経済削減が英国の子供たちの背を低くしている - 研究

安い肥満誘発ジャンクフードが主な原因と見られている

© Getty Images / Mike Kemp

【RT】2023年6月21日

https://www.rt.com/news/578412-uk-austerity-children-height-decline/

 

緊縮財政の時代に育ったイギリスの5歳児は、他の先進国の同級生に比べて身長が7cmも低いことが、6月20日(火曜日)にタイムズ紙が発表した非伝染性疾患危険因子共同研究のデータから明らかになった。

 

 

1985年、イギリスの男女の5歳時の平均身長は、200カ国中69位であったが、その順位は男子は102位、女子は96位と劇的に下がり、カナダ、キルギスキューバなど様々な国の後塵を拝している。

 

 

ユニヴァーシティ・カレッジ・ロンドンのグレート・オーモンド・ストリート小児保健研究所のティム・コール教授は、この数字を19歳のデータと比較し、2010年代の「緊縮財政の時代」に育ったことが、「イギリスの子どもの身長を押し下げた」原因だとタイムズ紙に示唆した。

 

 

英国の5歳児の身長は2011年の112.8cmをピークに下がり続けている。

 


身長は食べ物の質や量だけでなく、ストレスや貧困、病気、睡眠の質にも影響されるため、コール氏は、身長は生活環境の指標として他に類を見ないほど「敏感」であると主張した。

 

 

「ヨーロッパに比べて、私たちが遅れをとっているのは明らかです。
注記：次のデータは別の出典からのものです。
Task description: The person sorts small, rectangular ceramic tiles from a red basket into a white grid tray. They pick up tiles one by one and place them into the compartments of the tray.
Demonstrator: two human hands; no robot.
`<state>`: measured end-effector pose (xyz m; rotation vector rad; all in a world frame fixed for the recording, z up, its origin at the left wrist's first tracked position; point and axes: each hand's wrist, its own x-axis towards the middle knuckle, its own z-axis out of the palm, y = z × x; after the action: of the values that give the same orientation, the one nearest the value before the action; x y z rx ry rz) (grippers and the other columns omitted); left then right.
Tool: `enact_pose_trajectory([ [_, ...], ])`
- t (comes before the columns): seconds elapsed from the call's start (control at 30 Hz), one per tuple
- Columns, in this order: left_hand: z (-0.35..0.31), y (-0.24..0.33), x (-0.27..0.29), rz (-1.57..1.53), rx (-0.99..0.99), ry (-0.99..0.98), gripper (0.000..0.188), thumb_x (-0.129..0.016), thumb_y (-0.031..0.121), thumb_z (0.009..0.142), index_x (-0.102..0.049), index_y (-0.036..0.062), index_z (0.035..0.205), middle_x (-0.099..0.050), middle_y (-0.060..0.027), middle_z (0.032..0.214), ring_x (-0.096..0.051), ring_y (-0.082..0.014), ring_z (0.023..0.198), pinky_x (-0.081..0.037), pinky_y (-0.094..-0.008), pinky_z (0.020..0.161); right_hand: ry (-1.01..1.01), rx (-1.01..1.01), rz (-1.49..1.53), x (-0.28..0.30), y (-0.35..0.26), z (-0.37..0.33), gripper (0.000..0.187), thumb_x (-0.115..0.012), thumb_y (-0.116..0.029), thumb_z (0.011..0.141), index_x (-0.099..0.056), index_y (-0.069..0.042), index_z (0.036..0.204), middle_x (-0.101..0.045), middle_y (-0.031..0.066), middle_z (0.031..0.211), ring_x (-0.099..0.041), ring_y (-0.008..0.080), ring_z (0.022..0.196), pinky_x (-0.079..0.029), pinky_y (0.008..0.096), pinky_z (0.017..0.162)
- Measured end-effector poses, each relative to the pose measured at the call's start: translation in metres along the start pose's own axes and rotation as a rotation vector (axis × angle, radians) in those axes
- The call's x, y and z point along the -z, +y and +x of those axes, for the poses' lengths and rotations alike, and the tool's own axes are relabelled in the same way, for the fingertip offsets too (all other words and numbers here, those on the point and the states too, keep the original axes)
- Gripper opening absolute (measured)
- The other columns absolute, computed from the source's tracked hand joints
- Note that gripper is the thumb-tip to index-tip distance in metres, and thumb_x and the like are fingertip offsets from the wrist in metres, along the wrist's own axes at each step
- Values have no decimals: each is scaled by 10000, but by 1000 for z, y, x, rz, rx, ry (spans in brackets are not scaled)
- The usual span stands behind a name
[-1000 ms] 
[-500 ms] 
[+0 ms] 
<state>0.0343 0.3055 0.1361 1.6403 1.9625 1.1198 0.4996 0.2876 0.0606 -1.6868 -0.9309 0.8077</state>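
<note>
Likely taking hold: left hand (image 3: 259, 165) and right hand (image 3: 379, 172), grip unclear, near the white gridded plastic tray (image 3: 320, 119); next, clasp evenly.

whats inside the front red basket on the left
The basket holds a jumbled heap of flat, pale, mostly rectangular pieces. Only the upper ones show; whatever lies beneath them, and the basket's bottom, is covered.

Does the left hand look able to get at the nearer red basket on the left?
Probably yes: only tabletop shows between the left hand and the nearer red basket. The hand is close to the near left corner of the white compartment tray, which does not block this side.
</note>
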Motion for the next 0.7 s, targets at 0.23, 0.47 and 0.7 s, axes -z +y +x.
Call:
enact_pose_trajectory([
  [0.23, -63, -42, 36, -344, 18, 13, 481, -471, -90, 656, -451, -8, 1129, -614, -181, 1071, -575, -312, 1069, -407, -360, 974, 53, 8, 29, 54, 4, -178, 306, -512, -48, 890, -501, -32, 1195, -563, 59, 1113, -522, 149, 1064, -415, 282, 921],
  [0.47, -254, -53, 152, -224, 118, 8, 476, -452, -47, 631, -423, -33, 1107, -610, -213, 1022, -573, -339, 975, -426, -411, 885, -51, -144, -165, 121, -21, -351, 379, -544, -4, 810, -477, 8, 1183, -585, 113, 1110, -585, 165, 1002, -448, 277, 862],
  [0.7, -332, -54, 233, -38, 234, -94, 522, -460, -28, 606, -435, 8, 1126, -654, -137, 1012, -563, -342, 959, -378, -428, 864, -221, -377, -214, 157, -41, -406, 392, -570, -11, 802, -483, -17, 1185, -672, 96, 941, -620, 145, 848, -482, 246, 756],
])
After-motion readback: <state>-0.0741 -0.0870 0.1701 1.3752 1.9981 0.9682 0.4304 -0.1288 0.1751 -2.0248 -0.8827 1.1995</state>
現代のイギリスでは、食生活は不平等を示す最も明確な指標のひとつである」と、元イギリス政府食糧アドバイザー、ヘンリー・ダンブルビーはタイムズ紙に語り、「イングランドの最貧困地域の子どもたちは、10歳から11歳の時点で、最富裕地域の子どもたちよりも太っており、身長も著しく低い」と指摘した。

 

 

低所得地域の家庭医は、ビクトリア朝時代に流行したような栄養不足からくる病気の 「異常な」急増を報告している、とディンブルビーは説明した。

 

NHSのデータによれば、毎年700人の子供たちがくる病、壊血病、その他の栄養失調でイギリスの病院に入院しており、栄養チャリティー団体のフード・ファウンデーションは、貧しい子供たちの肥満だけでなく、2型糖尿病や虫歯の割合が高いことを発見した。

 

安いジャンクフードの食事は、太りすぎと栄養不足を同時に引き起こすという特異な性質を持っている。

 

イギリスを上回っているのは、オランダやリトアニアのようなヨーロッパ諸国だけではない。

 

調査によれば、中国と北朝鮮は英国よりも背の高い5歳児を育てている。

 

リビアの5歳児でさえ、NATO空爆作戦によって政府が転覆し、国が破綻国家となった後に生まれ育っている。

 

緊縮財政は、格差の拡大から教育達成度の低下まで、英国における社会経済的問題の数々に関連している。

 

2008年の金融危機を契機に実施されたこのプログラムは、低迷する経済を救うために必要だったと支持者は主張するが、批判者は、もたらされた損害は利益を上回ると反論している。